To do:
Word for word, copy the entire listing below, but do not carry over any pictures.

Content starts

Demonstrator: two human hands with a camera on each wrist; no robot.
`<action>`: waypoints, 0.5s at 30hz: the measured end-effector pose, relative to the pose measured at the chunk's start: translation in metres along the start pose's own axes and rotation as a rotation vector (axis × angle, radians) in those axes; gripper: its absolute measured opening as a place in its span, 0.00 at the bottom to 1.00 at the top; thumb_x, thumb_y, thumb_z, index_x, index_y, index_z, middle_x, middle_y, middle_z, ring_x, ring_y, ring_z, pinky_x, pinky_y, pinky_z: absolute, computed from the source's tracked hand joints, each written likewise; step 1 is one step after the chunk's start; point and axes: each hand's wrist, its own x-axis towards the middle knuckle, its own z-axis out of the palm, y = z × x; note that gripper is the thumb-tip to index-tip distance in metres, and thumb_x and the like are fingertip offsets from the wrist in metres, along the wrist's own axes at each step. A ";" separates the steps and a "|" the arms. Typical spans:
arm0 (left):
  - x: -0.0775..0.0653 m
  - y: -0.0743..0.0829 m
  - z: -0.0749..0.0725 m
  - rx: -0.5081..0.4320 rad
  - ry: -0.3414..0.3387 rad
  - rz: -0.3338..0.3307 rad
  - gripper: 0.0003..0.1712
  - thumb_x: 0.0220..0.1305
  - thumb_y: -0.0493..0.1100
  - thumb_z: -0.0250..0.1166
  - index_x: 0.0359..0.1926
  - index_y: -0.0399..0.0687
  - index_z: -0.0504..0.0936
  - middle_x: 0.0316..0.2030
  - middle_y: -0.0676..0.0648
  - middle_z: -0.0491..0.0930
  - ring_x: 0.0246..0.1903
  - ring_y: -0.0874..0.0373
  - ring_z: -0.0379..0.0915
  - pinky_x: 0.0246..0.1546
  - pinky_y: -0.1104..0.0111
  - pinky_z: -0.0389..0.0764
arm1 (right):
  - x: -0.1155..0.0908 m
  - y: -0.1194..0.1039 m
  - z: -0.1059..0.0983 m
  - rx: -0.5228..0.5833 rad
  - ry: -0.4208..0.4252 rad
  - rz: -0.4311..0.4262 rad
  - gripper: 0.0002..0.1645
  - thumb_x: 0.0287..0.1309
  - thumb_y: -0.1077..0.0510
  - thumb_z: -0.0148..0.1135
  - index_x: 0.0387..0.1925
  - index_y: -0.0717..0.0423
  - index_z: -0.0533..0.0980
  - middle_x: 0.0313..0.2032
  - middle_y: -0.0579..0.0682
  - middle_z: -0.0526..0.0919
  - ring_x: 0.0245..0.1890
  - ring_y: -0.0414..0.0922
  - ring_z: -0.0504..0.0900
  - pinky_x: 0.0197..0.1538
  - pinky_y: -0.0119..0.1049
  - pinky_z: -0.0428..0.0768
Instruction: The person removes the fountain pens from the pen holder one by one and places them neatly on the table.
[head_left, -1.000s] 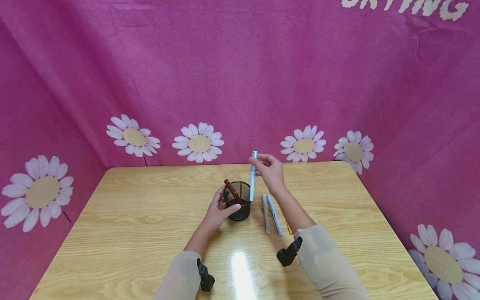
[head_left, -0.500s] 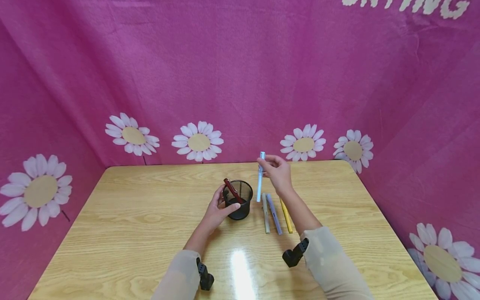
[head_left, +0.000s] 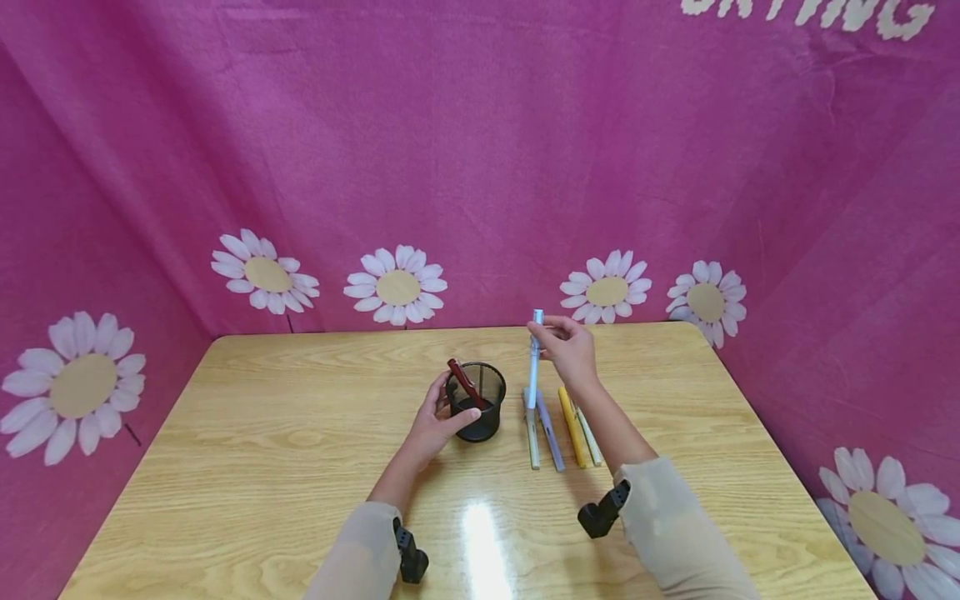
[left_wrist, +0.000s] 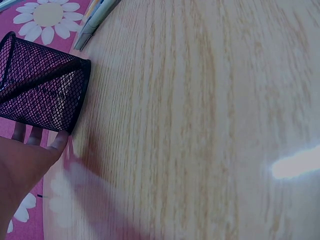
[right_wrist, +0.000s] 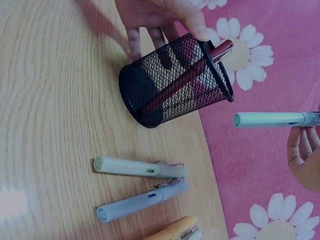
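1. Left hand (head_left: 435, 422) grips mesh cup (head_left: 480, 427), red pen (head_left: 466, 383) leaning inside; best held steady
2. Right hand (head_left: 572, 354) pinches pale-blue pen (head_left: 533, 375) high, right of cup; better upright, clear of pens (head_left: 550, 432) on bench (head_left: 225, 467)

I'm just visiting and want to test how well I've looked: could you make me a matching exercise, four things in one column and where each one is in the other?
Things:
1. dark red pen
2. black mesh cup
3. pale blue pen
4. yellow pen

Places:
A. pinched by the right hand
B. leaning inside the black mesh cup
C. lying on the table
D. gripped by the left hand

Right pairs: 1-B, 2-D, 3-A, 4-C
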 end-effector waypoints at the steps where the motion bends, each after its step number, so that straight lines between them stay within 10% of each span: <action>1: 0.000 0.000 0.000 -0.001 -0.002 0.004 0.46 0.54 0.41 0.69 0.70 0.54 0.54 0.62 0.41 0.67 0.64 0.41 0.59 0.62 0.48 0.63 | 0.000 0.000 -0.001 -0.001 0.002 0.001 0.20 0.54 0.58 0.66 0.44 0.68 0.75 0.22 0.36 0.79 0.23 0.31 0.78 0.29 0.26 0.81; 15: -0.001 0.001 0.000 0.006 -0.002 -0.017 0.47 0.54 0.42 0.69 0.71 0.56 0.54 0.64 0.39 0.65 0.65 0.41 0.57 0.63 0.47 0.62 | 0.000 0.009 -0.017 -0.055 0.023 0.035 0.22 0.55 0.57 0.66 0.46 0.69 0.74 0.21 0.35 0.78 0.21 0.31 0.77 0.29 0.26 0.80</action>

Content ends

Exercise solution:
Demonstrator: two human hands with a camera on each wrist; no robot.
`<action>`: waypoints, 0.5s at 30hz: the measured end-effector pose, relative to the pose measured at the chunk's start: translation in metres along the start pose's own axes and rotation as a rotation vector (axis × angle, radians) in those axes; gripper: its absolute measured opening as a place in its span, 0.00 at the bottom to 1.00 at the top; thumb_x, thumb_y, thumb_z, index_x, index_y, index_z, middle_x, middle_y, middle_z, ring_x, ring_y, ring_z, pinky_x, pinky_y, pinky_z: absolute, computed from the source's tracked hand joints, each written likewise; step 1 is one step after the chunk's start; point and axes: each hand's wrist, its own x-axis towards the middle knuckle, its own z-axis out of the palm, y = z × x; note that gripper is the thumb-tip to index-tip distance in metres, and thumb_x and the like are fingertip offsets from the wrist in metres, along the wrist's own axes at each step. A ";" separates the steps and a "|" the arms. Typical spans:
arm0 (left):
  - x: -0.0775..0.0653 m
  - y: -0.0743..0.0829 m
  - z: -0.0749..0.0725 m
  - rx: -0.5081..0.4320 rad
  - ry: -0.3414..0.3387 rad
  - rz: -0.3338..0.3307 rad
  - gripper: 0.0003..0.1712
  - thumb_x: 0.0220..0.1305
  - thumb_y: -0.0493..0.1100
  - thumb_z: -0.0250..0.1166
  - index_x: 0.0359..0.1926
  - index_y: -0.0399..0.0687
  - index_z: -0.0504..0.0936
  - middle_x: 0.0316..0.2030
  - middle_y: -0.0676..0.0648
  - middle_z: -0.0491..0.0930
  - ring_x: 0.0246..0.1903
  - ring_y: -0.0874..0.0373
  - ring_z: -0.0379..0.0915
  - pinky_x: 0.0246..0.1546
  - pinky_y: -0.1104..0.0111
  - pinky_z: -0.0389..0.0764
arm1 (right):
  - x: -0.1155..0.0908 m
  - y: -0.1194..0.1039 m
  - z: -0.1059..0.0983 m
  - rx: -0.5228..0.5833 rad
  - ry: -0.4208..0.4252 rad
  - rz: -0.4311..0.4262 rad
  - gripper: 0.0002..0.1645
  - thumb_x: 0.0287..0.1309
  - thumb_y: -0.1077..0.0510
  - thumb_z: -0.0148..0.1135
  - index_x: 0.0387..0.1925
  - index_y: -0.0717..0.0423
  - index_z: -0.0533..0.0980
  - middle_x: 0.0313..0.2032
  - middle_y: -0.0579..0.0682
  - middle_z: -0.0526..0.0919
  - ring_x: 0.0245..0.1890
  - ring_y: -0.0414..0.0922
  - ring_z: -0.0504..0.0900
  - pinky_x: 0.0197..0.1538
  - pinky_y: -0.0119..0.1049
  - pinky_z: -0.0428..0.0768
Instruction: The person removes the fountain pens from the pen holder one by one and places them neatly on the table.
[head_left, -1.000s] 
[head_left, -0.500s] 
[head_left, +0.000s] 
[left_wrist, +0.000s] 
[right_wrist, +0.000s] 
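1. Left hand (head_left: 435, 422) grips mesh cup (head_left: 480, 427), red pen (head_left: 466, 383) leaning inside; best held steady
2. Right hand (head_left: 572, 354) pinches pale-blue pen (head_left: 533, 375) high, right of cup; better upright, clear of pens (head_left: 550, 432) on bench (head_left: 225, 467)

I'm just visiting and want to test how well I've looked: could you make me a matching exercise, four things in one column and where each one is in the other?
Things:
1. dark red pen
2. black mesh cup
3. pale blue pen
4. yellow pen

Places:
A. pinched by the right hand
B. leaning inside the black mesh cup
C. lying on the table
D. gripped by the left hand

Right pairs: 1-B, 2-D, 3-A, 4-C
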 end-effector waypoints at the steps where the motion bends, each after its step number, so that straight lines between them stay within 10% of each span: <action>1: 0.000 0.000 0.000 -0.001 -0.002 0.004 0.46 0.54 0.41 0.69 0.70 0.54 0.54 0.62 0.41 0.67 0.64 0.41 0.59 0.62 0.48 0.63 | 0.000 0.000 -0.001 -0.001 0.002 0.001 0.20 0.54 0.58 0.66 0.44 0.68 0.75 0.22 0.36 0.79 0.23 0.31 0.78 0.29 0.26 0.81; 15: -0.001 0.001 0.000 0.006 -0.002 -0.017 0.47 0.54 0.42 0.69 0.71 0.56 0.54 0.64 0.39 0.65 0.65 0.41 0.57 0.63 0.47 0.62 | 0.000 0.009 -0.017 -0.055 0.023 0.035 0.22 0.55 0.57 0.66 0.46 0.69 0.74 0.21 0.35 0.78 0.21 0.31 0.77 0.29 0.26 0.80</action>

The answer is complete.